To investigate the effect on emotional resonance of potential interactions between predictors, Individual Conditional Expectation (ICE) plots (Goldstein et al., 2015) were inspected. These plots visualize how changes in a single predictor affect the predicted response of a model for each individual instance. Each line in an ICE plot represents the prediction for a single case of the response (here, gesture-related emotional resonance) as the predictors of interest change while keeping all other predictors constant. ICE plots are particularly useful for identifying interactions between the response and the predictors in the model.

3 Results

3.1 Does story narrators’ gesture expressivity increase from story onset to climax offset (RQ #1)?

We found that gesture position (G_position_rel) was associated with G_expressivity [χ²(3) = 20.902, p < 0.001, with gestures that occurred later in a story showing higher G_expressivity values (see Table 3). Checking the random slope coefficients for each speaker revealed that 77% of speakers showed this positive association. Conditional pseudo-R² for this model was 0.036.

Table 3

Table 3. Output of linear mixed-effects regression model on G_expressivity in storytellings.

3.2 Does gesture expressivity predict specific EDA responses in story participants (RQ #2)?

We found that the probability of specific EDA responses was positively associated with G_expressivity [χ²(1) = 18.046, p < 0.001]. See Table 4 for an overview of model coefficients. Only random intercepts were included in this model due to singular fit when including random slopes. Note that while there is a large spread of intercepts across individual participants in Figure 3, indicating a large amount of variance across participants, nearly all of the fit lines show the same positive association. Conditional pseudo-R² for this model was 0.464.

Table 4

Table 4. Output of linear mixed-effects regression model on G_expressivity in storytellings.

Figure 3

Figure 3. Linear mixed-effects regression model for gesture expressivity (G_expressivity) in storytellings (from story onset to climax offset); G_position_rel: relative positions of gestures in storytellings (values between 0 and 1).

Figure 4

Figure 4. The effect of gesture expressivity (G_expressivity) on whether EDA responses are specific or not (EDA_G_specific_responses_binary); thin gray lines indicate individual participants.
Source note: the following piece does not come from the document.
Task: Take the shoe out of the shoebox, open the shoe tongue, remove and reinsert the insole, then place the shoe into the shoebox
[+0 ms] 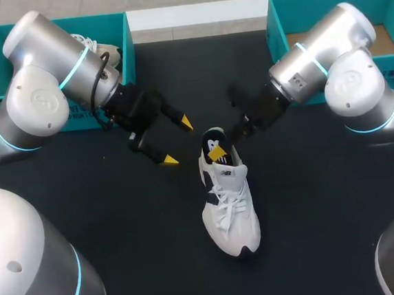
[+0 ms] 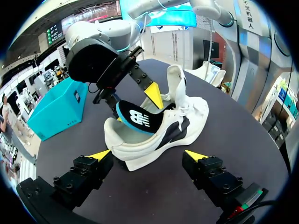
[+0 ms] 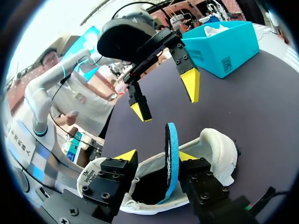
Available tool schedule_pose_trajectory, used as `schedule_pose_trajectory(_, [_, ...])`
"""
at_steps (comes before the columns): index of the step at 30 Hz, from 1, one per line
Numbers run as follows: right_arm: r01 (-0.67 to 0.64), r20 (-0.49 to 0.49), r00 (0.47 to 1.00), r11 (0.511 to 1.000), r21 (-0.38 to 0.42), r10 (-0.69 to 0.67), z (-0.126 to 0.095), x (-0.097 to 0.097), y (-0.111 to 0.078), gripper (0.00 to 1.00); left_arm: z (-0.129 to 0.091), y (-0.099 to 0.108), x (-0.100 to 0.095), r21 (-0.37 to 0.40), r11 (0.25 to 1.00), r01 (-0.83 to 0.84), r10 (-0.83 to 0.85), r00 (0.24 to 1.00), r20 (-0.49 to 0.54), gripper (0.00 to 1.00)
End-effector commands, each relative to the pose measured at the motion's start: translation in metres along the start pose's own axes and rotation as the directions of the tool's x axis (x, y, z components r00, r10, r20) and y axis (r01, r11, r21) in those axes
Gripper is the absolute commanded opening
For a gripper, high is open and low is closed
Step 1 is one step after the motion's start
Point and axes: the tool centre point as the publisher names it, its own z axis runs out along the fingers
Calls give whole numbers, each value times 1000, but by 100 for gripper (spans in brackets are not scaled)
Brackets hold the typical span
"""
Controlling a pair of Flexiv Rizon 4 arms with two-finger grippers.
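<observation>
- White sneaker lies on the black table between the arms, toe toward the near edge, tongue standing up.
- Insole, black with a blue edge, sticks up out of the heel opening; its forepart is inside the shoe.
- Right gripper: fingers apart, straddling the raised insole. It rests against one finger, with a visible gap to the other. Not clamped.
- Left gripper: fingers spread wide, holding nothing, hovering just beside the heel without touching.
- Left-hand shoebox and right-hand shoebox, both teal, sit at the far edge, well apart from the sneaker.
- Judgement: insole step in hand, task roughly midway. Whether the insole is going out or in cannot be told.
- To do it well: pinch the insole flat-on near its heel end before any travel. Move along the shoe's length, not sideways, so it doesn't fold.
- Left gripper should pin the heel collar, else the sneaker may lift or skate.
</observation>
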Motion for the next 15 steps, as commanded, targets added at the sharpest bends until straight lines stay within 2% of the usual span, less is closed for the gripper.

3.3 How important is the contribution of gesture expressivity to emotional resonance compared to the contribution of other predictors of resonance (RQ #3)?
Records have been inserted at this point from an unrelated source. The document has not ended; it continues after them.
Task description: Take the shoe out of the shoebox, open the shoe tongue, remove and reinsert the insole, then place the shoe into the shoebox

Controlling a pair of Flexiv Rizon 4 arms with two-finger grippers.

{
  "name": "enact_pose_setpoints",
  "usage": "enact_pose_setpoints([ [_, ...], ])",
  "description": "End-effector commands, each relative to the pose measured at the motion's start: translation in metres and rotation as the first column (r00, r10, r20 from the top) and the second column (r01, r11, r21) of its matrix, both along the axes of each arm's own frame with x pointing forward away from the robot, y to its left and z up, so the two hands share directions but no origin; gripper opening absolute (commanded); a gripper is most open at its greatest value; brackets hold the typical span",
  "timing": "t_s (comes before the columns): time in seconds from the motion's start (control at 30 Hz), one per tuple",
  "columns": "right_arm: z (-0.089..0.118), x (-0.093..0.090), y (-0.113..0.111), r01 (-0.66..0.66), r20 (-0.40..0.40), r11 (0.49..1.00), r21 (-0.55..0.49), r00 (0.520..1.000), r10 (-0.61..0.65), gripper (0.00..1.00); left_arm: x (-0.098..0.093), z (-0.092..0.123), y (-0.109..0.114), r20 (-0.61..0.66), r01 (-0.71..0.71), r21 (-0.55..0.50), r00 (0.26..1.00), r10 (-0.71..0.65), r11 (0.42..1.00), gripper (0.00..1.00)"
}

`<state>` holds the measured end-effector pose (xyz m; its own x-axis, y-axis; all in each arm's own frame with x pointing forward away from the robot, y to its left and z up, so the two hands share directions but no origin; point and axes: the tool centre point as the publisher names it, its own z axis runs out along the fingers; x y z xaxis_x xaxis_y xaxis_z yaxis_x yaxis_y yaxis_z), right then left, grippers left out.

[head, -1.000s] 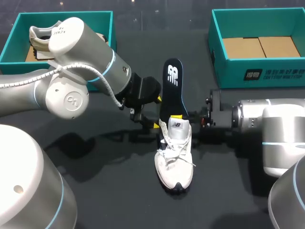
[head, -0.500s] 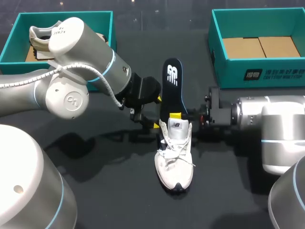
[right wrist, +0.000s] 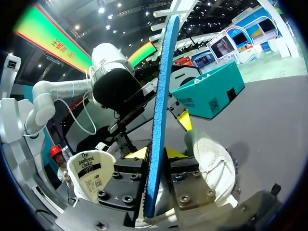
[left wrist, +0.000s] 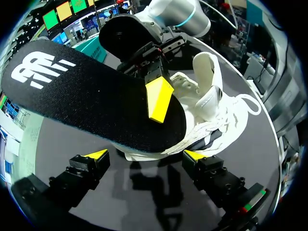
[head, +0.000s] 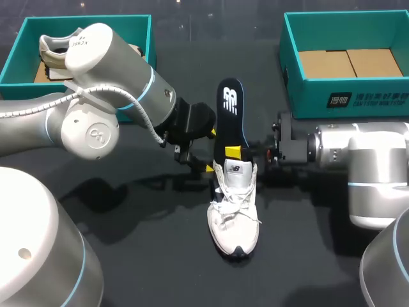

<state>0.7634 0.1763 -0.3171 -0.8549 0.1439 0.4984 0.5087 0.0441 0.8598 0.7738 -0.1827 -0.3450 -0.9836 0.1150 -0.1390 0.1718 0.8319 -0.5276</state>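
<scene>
A white shoe (head: 234,206) lies on the black table, toe toward me. A black insole (head: 231,118) stands upright out of its heel opening. My right gripper (head: 236,152) comes in from the right and is shut on the insole's lower part; the right wrist view shows the insole (right wrist: 161,106) edge-on, pinched between both fingers, with the shoe (right wrist: 211,161) beneath. My left gripper (head: 209,151) stands open just left of the heel. In the left wrist view its gripper (left wrist: 144,156) straddles the shoe's (left wrist: 211,108) heel end without gripping, under the insole (left wrist: 91,96).
A teal shoebox (head: 294,77) with a cardboard floor stands at the back right. A second teal box (head: 16,54) at the back left holds another shoe (head: 56,48), partly hidden by my left arm.
My right arm has shifted a little to the left and its fingers have tightened on the insole. The left arm and the shoe have stayed put.
</scene>
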Motion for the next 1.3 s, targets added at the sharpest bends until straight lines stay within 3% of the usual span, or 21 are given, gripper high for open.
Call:
enact_pose_setpoints([
  [0.03,0.002,0.003,0.000,-0.004,0.003,1.000,-0.002,1.000,0.004,0.18,0.000,0.000,0.000,0.001,0.000,0.001,1.000,0.000,1.000,1.00],
  [0.37,0.010,0.011,0.000,-0.003,0.018,1.000,0.005,1.000,0.003,0.14,0.000,0.000,0.000,0.001,0.000,0.001,1.000,0.000,1.000,1.00],
  [0.47,0.013,0.013,0.001,-0.002,0.020,1.000,0.008,1.000,0.002,0.00,0.000,0.000,0.000,0.001,0.000,0.001,1.000,0.000,1.000,1.00],
  [0.7,0.004,0.013,0.000,-0.004,-0.020,1.000,0.021,1.000,0.005,0.00,0.000,0.000,0.000,0.001,0.000,0.001,1.000,0.000,1.000,1.00],
  [1.3,-0.026,-0.016,-0.004,0.000,-0.111,1.000,0.025,0.994,0.003,0.00,0.000,0.000,0.000,0.001,0.000,0.001,1.000,0.000,1.000,1.00],
])
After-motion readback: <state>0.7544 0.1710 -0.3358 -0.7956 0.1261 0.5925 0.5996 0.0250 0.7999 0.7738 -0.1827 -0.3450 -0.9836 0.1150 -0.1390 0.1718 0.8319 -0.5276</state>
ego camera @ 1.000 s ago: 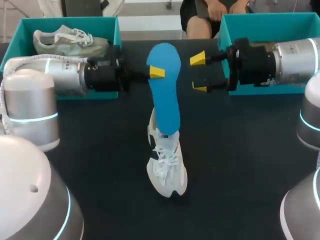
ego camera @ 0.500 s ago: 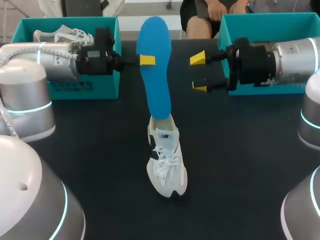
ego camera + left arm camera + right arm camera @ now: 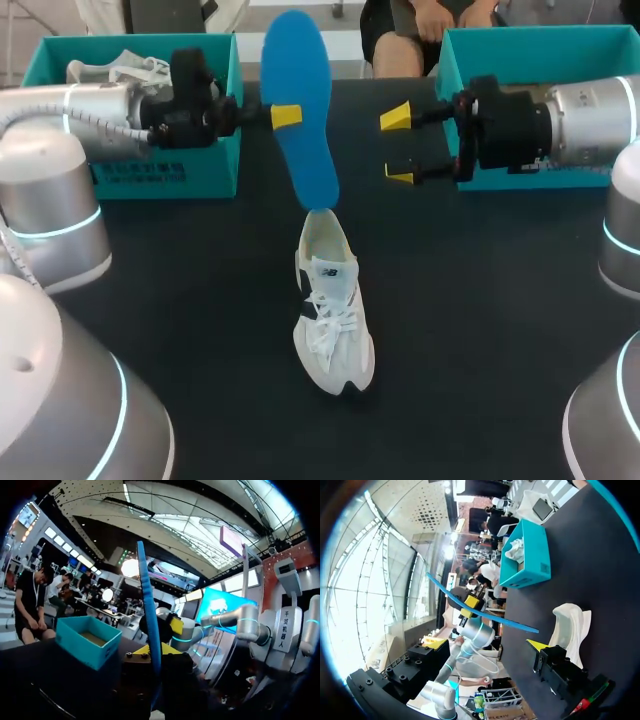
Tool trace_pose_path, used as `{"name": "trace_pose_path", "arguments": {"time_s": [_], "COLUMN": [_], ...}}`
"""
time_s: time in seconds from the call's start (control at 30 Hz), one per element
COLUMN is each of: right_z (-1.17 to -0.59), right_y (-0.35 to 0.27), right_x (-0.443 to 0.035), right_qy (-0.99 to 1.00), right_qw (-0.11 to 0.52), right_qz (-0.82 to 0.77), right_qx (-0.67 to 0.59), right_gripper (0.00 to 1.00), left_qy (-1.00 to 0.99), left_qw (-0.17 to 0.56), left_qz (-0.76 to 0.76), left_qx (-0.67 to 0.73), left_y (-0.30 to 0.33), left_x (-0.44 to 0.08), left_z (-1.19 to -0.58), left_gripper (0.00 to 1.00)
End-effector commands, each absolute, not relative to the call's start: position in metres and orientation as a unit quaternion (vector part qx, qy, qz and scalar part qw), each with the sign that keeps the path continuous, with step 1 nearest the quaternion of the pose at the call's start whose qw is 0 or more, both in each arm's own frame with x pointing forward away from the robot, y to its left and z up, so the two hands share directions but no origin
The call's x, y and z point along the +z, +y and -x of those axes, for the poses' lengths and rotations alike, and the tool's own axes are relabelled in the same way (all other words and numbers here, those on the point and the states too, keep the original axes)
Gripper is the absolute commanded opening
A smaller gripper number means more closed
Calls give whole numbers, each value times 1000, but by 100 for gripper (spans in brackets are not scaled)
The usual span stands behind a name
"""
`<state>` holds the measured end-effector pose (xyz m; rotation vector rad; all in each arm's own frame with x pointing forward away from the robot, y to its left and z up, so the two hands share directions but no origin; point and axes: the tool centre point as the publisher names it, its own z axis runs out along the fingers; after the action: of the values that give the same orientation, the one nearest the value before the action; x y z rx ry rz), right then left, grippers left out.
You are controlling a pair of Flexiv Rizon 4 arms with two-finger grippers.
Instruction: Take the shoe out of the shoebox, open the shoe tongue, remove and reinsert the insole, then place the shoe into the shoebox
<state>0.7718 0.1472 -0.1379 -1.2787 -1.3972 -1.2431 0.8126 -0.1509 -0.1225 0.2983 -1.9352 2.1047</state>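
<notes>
Reporting any change? (supervisor)
Left gripper (image 3: 285, 116), clamped on the blue insole (image 3: 310, 165), has risen toward upper centre-left; the insole's tip is now barely at the collar of the shoe (image 3: 332, 320), mid-frame. (inspector)
Right gripper (image 3: 398, 147)? (supervisor)
Open, unmoved, upper right. Removal nearly complete; reinsertion outstanding. (inspector)
</notes>
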Motion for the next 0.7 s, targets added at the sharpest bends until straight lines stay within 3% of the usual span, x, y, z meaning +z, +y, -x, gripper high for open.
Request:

The Random Forest (ntree = 1,500, mtry = 3) that was constructed for emotional resonance (EDA_G_resonance) as outcome variable and the seven GEI parameters as well as six more variables as predictors (G_quote, Sentiment, Protagonist, Group_compose, Group_size, and Recency) exhibited a very good fit: according to a one-tailed exact binomial test, the model was significantly better than chance/baseline (p < 0.001), the (traditional) R² was 0.876, and McFadden’s R² scored an excellent 0.386.
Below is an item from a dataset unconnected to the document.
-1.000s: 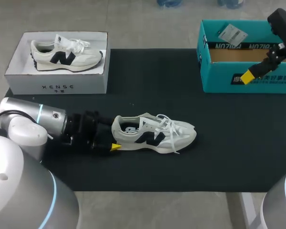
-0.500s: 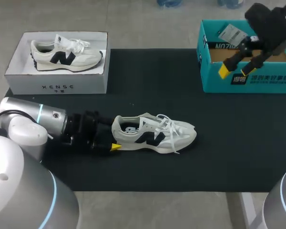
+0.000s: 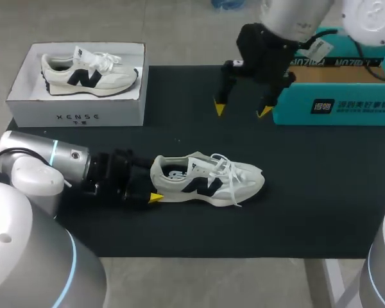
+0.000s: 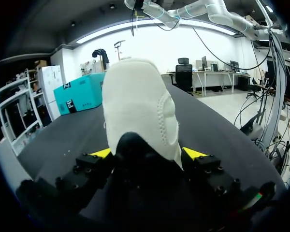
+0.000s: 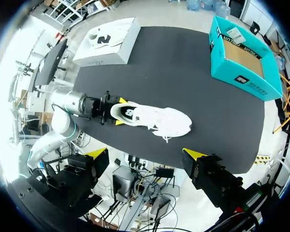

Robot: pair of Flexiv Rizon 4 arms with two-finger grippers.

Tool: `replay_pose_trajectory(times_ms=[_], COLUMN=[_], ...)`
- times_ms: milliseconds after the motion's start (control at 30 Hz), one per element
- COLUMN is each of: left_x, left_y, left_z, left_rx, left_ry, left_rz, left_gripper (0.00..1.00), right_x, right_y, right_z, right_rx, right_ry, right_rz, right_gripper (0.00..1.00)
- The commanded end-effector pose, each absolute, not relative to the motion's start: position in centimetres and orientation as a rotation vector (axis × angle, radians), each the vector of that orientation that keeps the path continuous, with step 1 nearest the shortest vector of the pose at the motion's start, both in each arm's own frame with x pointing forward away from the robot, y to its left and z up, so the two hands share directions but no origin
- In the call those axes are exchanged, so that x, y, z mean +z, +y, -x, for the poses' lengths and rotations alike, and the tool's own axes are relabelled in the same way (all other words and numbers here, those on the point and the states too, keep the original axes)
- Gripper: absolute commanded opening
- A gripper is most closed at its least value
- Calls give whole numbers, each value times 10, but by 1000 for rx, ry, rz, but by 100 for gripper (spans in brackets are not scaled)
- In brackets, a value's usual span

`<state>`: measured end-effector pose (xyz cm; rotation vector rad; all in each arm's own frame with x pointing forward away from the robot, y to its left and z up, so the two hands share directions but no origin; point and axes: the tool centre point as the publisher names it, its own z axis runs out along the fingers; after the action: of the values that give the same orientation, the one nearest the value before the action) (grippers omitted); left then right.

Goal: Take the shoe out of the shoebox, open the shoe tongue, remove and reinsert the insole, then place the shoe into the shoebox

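A white sneaker with a dark side logo lies on its sole on the black mat, toe to the right, laces loose. My left gripper is at its heel, a finger on each side. In the left wrist view the heel fills the gap between the yellow tips, so my left gripper is shut on the shoe. My right gripper hangs open above the back of the mat, with nothing in it. From the right wrist view, my right gripper looks down on the sneaker from well above.
A teal shoebox stands open at the back right, with only a paper tag showing inside. A white shoebox at the back left holds a matching sneaker.
My right arm has swung left from over the teal box to above the back middle of the mat, fingers still open. The left arm and the shoe have not moved.
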<state>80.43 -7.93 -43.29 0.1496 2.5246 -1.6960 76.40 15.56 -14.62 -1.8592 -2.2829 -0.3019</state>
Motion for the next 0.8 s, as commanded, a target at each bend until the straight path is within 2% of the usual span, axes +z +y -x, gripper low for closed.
replay_pose_trajectory(times_ms=[33, 700, 800], left_x=[-437, -437, -437], left_y=[-82, -82, -82], left_z=[-802, -802, -802], left_rx=[-1695, -1695, -1695], left_ry=[2521, 2521, 2521], left_rz=[-148, -148, -148], left_gripper=[0, 0, 0], right_x=[-178, -178, -181], right_y=[200, 205, 212], right_z=[-800, -797, -798], right_rx=[-66, -70, 83], right_ry=[-2244, -2246, -2128], right_rz=[1791, 1792, 1969], right_gripper=[100, 100, 100])
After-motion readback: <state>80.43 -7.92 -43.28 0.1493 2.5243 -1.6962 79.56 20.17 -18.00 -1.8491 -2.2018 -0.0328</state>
All predictors were found to impact EDA_G_resonance. Analysis of variable importance showed Group_composition to be by far the most impactful predictor, followed by Sentiment, ND (nucleus duration), Recency, FO (gesture force), SZ (gesture size), G_quote (gesture is co-quote), HO (gesture includes hold phase), Group_size, CV (gesture is character viewpoint), SL (silence during gesture), Protagonist, and MA (multiple articulators). While all variables had positive importance scores (indicating they contribute positively to model accuracy) the scores for SL (0.0013) and MA (0.0009) are very small (likely a reflection of their rarity; cf. Section 2.4.3) (See Figure 5).

Figure 5

Figure 5. Overview of conditional variable importance in the Random Forest model predicting probability of specific EDA response. Individual predictor variables are given on the y-axis, while conditional variable importance is on the y-axis. Variable importance represents the mean decrease in accuracy of the model prediction when a given variable is removed.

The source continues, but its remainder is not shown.